WORK INSTRUCTIONS -> Only lines that contain the word "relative" are to be returned from the data below.

═══ ENTRIES SUPPLIED

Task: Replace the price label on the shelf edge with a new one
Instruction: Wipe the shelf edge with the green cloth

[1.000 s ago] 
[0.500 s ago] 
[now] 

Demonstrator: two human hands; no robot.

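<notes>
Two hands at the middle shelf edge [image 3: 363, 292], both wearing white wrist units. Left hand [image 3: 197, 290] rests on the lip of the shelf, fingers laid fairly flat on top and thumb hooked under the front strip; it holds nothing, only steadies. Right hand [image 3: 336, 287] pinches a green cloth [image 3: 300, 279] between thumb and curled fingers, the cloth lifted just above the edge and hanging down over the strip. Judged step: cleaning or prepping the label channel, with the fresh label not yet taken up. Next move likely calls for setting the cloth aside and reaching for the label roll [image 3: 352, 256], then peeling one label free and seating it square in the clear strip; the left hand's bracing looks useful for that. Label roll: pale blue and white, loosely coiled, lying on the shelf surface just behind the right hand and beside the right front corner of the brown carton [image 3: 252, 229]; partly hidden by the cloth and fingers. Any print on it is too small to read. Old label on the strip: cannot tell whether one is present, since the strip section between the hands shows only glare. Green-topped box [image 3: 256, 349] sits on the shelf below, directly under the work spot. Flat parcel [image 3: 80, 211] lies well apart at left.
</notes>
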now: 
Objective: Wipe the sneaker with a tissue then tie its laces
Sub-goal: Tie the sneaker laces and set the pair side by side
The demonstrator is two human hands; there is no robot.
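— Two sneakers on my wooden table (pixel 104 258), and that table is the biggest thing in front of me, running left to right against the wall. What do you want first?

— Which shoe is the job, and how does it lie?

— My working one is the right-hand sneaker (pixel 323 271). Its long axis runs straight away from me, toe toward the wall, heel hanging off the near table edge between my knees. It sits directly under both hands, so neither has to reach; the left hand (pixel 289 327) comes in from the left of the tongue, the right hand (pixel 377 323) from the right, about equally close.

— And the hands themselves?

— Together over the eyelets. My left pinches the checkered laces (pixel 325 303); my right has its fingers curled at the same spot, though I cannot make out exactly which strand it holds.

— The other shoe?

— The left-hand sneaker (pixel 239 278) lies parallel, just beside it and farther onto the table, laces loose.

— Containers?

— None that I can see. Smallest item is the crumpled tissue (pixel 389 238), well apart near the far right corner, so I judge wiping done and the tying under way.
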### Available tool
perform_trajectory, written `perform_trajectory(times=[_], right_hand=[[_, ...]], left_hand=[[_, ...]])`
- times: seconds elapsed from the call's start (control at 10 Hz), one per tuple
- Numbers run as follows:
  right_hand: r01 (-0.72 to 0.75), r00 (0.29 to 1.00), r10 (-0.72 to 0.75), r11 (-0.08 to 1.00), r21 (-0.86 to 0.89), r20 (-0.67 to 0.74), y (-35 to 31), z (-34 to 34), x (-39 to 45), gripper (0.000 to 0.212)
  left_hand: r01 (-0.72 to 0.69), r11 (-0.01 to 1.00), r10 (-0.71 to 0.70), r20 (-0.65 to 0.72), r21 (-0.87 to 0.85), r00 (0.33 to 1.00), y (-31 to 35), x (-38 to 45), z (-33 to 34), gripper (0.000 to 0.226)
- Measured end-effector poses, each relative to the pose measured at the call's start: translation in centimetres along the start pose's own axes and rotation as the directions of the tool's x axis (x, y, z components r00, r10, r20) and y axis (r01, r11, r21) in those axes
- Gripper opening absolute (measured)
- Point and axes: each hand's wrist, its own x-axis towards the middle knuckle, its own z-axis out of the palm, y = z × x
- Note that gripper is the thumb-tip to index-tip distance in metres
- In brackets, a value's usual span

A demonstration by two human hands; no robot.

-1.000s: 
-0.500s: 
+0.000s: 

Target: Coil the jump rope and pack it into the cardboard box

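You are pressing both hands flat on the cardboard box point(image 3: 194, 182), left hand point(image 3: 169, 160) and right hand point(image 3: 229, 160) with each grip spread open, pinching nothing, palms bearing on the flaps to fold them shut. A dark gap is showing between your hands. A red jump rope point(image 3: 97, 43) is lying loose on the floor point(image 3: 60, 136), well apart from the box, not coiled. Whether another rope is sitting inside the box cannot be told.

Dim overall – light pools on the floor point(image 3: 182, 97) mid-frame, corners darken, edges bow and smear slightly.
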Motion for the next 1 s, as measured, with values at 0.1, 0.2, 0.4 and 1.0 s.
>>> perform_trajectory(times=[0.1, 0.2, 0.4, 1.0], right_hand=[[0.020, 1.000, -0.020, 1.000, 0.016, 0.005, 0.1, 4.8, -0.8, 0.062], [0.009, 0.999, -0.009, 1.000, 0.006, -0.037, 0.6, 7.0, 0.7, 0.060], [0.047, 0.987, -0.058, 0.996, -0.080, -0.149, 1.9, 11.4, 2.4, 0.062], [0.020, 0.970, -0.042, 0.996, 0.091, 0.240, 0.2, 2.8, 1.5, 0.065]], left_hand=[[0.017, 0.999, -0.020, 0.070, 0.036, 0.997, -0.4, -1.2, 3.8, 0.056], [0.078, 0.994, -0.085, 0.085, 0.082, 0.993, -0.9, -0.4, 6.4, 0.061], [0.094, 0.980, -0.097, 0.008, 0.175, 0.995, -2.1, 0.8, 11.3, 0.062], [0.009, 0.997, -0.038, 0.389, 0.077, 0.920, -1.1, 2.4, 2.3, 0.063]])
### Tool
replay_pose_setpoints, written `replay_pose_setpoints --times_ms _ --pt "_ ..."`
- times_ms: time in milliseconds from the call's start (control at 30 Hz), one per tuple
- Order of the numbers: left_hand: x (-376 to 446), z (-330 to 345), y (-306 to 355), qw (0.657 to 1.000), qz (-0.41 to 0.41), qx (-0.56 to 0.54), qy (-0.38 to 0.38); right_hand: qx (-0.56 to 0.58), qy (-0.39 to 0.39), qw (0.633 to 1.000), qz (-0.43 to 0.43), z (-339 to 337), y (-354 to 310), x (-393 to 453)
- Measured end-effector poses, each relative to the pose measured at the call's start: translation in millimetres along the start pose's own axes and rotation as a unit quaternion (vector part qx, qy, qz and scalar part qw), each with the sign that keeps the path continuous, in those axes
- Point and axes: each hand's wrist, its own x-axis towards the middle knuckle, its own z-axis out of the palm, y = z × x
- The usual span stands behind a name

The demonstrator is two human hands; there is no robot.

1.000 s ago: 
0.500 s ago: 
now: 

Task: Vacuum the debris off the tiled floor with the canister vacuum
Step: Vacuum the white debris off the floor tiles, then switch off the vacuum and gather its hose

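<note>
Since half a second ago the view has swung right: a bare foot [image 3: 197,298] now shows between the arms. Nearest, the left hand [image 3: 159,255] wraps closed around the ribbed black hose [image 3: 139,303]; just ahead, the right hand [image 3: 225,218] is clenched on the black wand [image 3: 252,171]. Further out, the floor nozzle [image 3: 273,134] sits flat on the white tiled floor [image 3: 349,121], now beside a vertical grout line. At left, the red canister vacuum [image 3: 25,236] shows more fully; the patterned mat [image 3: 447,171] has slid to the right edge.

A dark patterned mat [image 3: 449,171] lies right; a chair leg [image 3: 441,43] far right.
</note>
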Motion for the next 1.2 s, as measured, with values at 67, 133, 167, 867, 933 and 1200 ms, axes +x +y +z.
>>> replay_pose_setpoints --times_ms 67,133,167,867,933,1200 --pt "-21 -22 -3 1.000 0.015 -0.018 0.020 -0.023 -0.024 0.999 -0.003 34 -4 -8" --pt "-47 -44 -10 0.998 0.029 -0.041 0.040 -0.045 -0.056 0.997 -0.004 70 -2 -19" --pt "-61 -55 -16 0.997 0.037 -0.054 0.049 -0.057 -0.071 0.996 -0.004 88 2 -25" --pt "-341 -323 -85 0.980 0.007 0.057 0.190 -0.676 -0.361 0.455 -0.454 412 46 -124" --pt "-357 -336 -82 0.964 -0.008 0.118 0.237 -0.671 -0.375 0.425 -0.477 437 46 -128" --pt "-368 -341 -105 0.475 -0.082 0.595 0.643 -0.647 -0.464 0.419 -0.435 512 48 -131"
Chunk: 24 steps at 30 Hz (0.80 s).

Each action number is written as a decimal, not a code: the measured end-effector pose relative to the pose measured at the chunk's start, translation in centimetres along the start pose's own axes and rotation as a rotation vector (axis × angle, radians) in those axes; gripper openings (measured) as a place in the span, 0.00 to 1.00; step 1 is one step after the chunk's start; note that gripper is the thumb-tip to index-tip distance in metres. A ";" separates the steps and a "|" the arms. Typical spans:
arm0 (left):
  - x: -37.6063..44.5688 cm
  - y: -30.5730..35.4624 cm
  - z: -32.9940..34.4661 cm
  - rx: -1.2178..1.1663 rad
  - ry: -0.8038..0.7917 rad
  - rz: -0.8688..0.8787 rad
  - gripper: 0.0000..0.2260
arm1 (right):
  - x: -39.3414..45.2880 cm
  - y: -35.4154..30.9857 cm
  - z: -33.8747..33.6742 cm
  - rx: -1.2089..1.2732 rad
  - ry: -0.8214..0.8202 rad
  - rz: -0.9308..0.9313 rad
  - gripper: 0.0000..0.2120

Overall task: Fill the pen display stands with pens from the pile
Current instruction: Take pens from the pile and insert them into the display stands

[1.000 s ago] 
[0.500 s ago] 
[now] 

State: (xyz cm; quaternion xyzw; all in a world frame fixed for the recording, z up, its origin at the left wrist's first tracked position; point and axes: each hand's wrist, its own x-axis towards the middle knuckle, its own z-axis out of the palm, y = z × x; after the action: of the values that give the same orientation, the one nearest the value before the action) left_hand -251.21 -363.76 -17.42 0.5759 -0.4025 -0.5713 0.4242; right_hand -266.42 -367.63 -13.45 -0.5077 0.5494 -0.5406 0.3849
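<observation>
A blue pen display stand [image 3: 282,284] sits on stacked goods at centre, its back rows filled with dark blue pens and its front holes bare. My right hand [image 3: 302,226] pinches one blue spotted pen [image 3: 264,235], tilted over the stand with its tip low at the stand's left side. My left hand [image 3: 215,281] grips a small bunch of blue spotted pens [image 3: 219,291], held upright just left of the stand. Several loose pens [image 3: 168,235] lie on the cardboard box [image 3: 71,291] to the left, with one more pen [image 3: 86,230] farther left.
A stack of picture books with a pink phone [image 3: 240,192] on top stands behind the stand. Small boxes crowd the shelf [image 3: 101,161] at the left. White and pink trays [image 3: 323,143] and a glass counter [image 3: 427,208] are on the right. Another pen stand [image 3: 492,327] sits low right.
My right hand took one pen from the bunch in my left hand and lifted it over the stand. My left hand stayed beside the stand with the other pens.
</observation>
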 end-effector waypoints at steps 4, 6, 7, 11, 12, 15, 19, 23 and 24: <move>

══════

COMPLETED EXERCISE ->
- Measured end-effector poses, each relative to the pose measured at the call's start: translation in centimetres along the start pose's own axes and rotation as the directions of the tool's x axis (x, y, z components r00, r10, r20) and y axis (r01, r11, r21) in those axes
- Measured end-effector poses, each relative to the pose measured at the call's start: translation in millimetres along the start pose's own axes and rotation as a unit quaternion (vector part qx, qy, qz and scalar part qw), each with the sign that keeps the path continuous, in those axes
Each action number is written as a decimal, not a code: the measured end-effector pose relative to the pose measured at the chunk's start, translation in centimetres along the start pose's own axes and rotation as a rotation vector (axis × angle, radians) in those axes; gripper openings (measured) as a place in the span, 0.00 to 1.00; step 1 is one step after the chunk's start; note that gripper is the thumb-tip to index-tip distance in metres. A ";" separates the steps and a "|" the arms. Typical spans:

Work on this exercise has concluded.